Mais si le "Grand Soir" n’est vraiment pas à l’ordre du jour, le sol n’est pas pour autant ferme sous les pas de ceux qui nous dirigent. De puissantes secousses comme celles des Bonnets rouges [3], puis des Gilets jaunes [4], ont révélé ce qui pouvait bouillonner dans une partie de ce que l’on désigne, de façon peu éclairante, comme "classes populaires". Michéa comme Guilluy ont bien montré que la protestation de ces "Invisibles" ne vise pas un changement de société, mais, défensivement, la préservation d’une vie "normale" souvent si péniblement acquise.

2 Messages

  • Sur Bourdieu Le 3 novembre 2022 à 20:35, par MP

    Le malheur du sociologue est que, la plupart du temps, les gens qui ont les moyens techniques de s’approprier ce qu’il dit n’ont aucune envie de se l’approprier, aucun intérêt à se l’approprier, et ont même des intérêts puissants à le refuser (ce qui fait que des gens très compétents par ailleurs peuvent se révéler tout à fait indigents devant la sociologie), tandis que ceux qui auraient intérêt à se l’approprier ne possèdent pas les instruments d’appropriation (culture théorique, etc.). Le discours sociologique suscite des résistances qui sont tout à fait analogues dans leur logique et leurs manifestations à celles que rencontre le discours psychanalytique […] Bref, les lois de la diffusion du discours scientifique font que, malgré l’existence de relais et de médiateurs la vérité scientifique a toutes les chances d’atteindre ceux qui sont le moins disposés à l’accepter et très peu de chances de parvenir à ceux qui auraient le plus intérêt à la recevoir. Pourtant, on peut penser qu’il suffirait de fournir à ces derniers un langage dans lequel ils se reconnaissent ou, mieux, dans lequel ils se sentent reconnus, c’est-à-dire acceptés, justifiés d’exister comme ils existent (ce que leur offre nécessairement toute bonne sociologie, science qui, en tant que telle rend raison) pour provoquer une transformation de leur rapport à ce qu’ils sont.
    Ce qu’il faudrait divulguer, disséminer, c’est le regard scientifique, ce regard à la fois objectivant et compréhensif, qui, retourné sur soi, permet de s’assumer et même, si je puis dire, de se revendiquer, de revendiquer le droit à être ce qu’on est.

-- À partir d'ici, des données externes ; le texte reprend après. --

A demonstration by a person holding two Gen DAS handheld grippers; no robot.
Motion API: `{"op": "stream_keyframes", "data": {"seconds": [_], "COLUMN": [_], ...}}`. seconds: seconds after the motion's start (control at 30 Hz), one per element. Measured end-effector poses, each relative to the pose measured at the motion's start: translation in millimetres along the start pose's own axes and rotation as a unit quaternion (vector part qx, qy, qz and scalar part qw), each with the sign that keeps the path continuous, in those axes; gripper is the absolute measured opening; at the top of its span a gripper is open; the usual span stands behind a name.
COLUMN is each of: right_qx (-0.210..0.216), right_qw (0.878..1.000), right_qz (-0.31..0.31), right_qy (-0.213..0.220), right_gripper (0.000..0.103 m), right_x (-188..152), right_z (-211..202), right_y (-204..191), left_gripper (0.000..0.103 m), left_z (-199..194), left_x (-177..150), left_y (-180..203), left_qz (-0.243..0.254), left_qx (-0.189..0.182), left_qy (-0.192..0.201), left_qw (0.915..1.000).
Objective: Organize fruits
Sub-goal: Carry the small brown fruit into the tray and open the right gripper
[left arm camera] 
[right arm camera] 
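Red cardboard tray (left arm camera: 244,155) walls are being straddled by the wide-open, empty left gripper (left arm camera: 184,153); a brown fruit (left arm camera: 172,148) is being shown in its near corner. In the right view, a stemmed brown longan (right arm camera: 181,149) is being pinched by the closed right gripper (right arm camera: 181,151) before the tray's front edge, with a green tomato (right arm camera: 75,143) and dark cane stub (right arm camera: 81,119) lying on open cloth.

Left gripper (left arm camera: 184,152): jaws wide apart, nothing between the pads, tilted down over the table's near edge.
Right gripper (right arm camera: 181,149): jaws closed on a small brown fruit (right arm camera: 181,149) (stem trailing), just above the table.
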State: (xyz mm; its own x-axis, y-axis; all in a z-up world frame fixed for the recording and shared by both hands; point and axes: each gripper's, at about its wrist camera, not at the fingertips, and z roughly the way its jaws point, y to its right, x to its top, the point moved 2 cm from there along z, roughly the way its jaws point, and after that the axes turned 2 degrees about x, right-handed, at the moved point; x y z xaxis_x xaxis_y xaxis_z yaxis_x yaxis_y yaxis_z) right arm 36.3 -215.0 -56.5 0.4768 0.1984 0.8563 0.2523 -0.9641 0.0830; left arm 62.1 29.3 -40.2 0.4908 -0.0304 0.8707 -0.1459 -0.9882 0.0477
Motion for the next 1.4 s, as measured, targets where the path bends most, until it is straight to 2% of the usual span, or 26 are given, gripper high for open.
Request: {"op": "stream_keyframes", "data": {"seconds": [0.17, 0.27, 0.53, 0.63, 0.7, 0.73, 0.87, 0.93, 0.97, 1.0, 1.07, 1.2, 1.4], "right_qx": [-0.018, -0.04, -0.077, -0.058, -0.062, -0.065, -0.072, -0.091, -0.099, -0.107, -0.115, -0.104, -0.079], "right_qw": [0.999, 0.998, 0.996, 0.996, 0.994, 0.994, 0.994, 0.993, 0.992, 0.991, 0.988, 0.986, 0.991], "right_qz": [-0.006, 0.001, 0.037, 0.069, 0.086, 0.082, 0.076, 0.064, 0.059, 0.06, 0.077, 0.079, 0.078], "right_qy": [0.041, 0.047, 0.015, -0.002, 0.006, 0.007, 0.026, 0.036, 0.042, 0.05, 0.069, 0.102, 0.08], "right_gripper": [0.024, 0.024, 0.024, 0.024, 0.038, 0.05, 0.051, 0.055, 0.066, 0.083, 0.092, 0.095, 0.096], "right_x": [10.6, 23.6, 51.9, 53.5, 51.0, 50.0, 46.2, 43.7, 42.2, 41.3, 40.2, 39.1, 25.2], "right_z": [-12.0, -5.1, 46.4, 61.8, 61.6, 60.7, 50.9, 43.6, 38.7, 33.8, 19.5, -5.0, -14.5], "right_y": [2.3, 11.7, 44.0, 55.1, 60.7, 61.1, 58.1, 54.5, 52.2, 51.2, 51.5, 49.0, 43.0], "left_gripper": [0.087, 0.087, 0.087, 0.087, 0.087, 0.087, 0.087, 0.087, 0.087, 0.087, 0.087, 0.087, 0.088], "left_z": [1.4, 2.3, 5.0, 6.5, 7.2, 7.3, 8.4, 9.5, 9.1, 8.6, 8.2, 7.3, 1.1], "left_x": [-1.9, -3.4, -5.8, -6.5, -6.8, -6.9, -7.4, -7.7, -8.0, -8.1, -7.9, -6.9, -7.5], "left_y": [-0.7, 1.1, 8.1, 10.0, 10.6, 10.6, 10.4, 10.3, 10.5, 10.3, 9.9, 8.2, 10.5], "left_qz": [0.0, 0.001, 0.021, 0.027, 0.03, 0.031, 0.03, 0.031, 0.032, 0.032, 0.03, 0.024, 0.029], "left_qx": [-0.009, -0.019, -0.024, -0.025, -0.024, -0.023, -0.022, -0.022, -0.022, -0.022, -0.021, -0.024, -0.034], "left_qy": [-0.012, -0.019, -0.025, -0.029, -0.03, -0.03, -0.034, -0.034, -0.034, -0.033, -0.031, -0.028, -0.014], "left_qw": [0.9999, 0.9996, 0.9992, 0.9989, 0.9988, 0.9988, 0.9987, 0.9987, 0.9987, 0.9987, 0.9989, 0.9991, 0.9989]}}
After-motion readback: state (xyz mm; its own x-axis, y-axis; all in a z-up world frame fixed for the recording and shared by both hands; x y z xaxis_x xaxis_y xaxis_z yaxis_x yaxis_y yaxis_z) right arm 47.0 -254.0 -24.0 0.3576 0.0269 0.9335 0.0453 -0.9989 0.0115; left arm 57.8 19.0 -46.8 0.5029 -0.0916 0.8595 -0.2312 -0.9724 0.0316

    Pierre Bourdieu, Questions de sociologie, p. 41-42

    Mais pourquoi diable aurait-on besoin de la science pour assumer ce que l’on est ? Les gens du peuple que je connais assument en général très bien ce qu’ils sont. Ce sont plutôt les petits-bourgeois, "qu’aimeraient bien avoir l’air, mais qu’ont pas l’air du tout"(*), assis le cul entre deux chaises, surtout s’ils sont dans le genre demi-instruits, qui cultivent une certaine haine de soi. Ce dont témoigne encore l’oeuvre d’Annie Ernaux. Donc la sociologie, une certaine sociologie, la "sociologie pour les nuls", plutôt qu’une solution, ferait plutôt partie du problème ?

    Reste que c’est peut-être ça que voulait Bourdieu, au fond : remplacer la culture (qui est toujours la culture de la classe dominante) par la science (objective et compréhensive - si c’est possible ? ...). Au final, la culture a disparu de l’enseignement, et la science n’a jamais pointé le bout de son nez. Seulement la vulgate bourdivine. Le sociologue était plus complexe et nuancé que ses thuriféraires. A noter tout de même que Marx lui ne confondait pas la culture et l’idéologie. Il fréquentait Aristote et Hegel, Shakespeare et Balzac ... Entre autres. Il faudrait ajouter les historiens, les économistes, les mathématiciens ... Je ne cite que quelques sources non scientifiques de l’illustre maître. Parce qu’il avait des choses à y apprendre. Pas parce que son habitus le prédisposait à ce genre de pratiques (qui en valent bien d’autres : le jardinage, le bricolage, le vélo, ou le visionnage de séries des heures durant).

    Serions-nous tous devenus des petits bourgeois ? Tous membres de cette fameuse "classe moyenne" hégémonique ?

    (*) Jacques Brel, Ces gens-là. Et il ajoute "Faut pas jouer les riches, quand on n’a pas le sou".